Esse foi o entendimento unânime da 13ª Câmara de Direito Público do Tribunal de Justiça de São Paulo ao determinar que o governo de São Paulo indenize em R$ 15 mil um homem que foi detido oito vezes, sete delas desde 2022, porque teve o nome mantido indevidamente no Sistema Detecta, um banco de dados da Secretaria de Segurança Pública de São Paulo.

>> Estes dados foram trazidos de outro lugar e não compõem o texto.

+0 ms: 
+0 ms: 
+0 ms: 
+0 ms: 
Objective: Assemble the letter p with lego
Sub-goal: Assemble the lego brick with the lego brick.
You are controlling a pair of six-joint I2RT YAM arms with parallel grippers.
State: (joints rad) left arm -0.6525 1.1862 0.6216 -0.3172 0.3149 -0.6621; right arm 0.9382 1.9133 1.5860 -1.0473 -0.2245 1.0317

Conforme os autos, em 2019, um indivíduo usou os documentos do autor da ação para se identificar falsamente à polícia após cometer o crime de furto qualificado. A Justiça Criminal reconheceu a fraude e determinou a exclusão dos dados do inocente dos sistemas de identificação civil e criminal (como o IIRGD e o Banco Nacional de Mandados de Prisão), mas a ordem não foi cumprida adequadamente pela administração pública.

Como consequência da manutenção indevida de seu nome no Sistema Detecta, o homem sofreu seguidas abordagens policiais injustificadas. Em um dos episódios, enquanto dirigia com sua família, inclusive com idosos, o veículo foi cercado por viaturas, e o autor foi submetido a uma revista vexatória com armas apontadas, permanecendo retido de braços levantados por mais de uma hora no frio. A situação gerou tamanho trauma que a vítima se viu forçada a vender o veículo para parar de acionar os alertas dos radares policiais.

Ao analisar o recurso do Estado, que alegava culpa exclusiva de terceiro pelo fornecimento inicial dos dados falsos, a relatora, desembargadora Flora Maria Nesi Tossi Silva, apontou que o caso trata da responsabilidade subjetiva, baseada na faute du service (falha do serviço). Segundo a magistrada, o governo estadual incorreu em negligência ao não corrigir o erro mesmo após a evidente constatação do uso de documento falso e das expressas determinações judiciais para a retirada do nome do banco de dados.

“Desta feita, resta claro que o autor sofreu aflição, sofrimento, humilhação e vexame, que transborda o mero dissabor, ficando caracterizado o dano moral por ele sofrido”, registrou a relatora no acórdão, concluindo que “fica evidente a falha do serviço e a responsabilidade civil do Estado e seu dever de indenizar o autor”.

A votação foi unânime, tendo a turma colegiada apenas alterado, de ofício, o termo inicial dos juros de mora para a data do evento danoso, com base na Súmula 54 do STJ.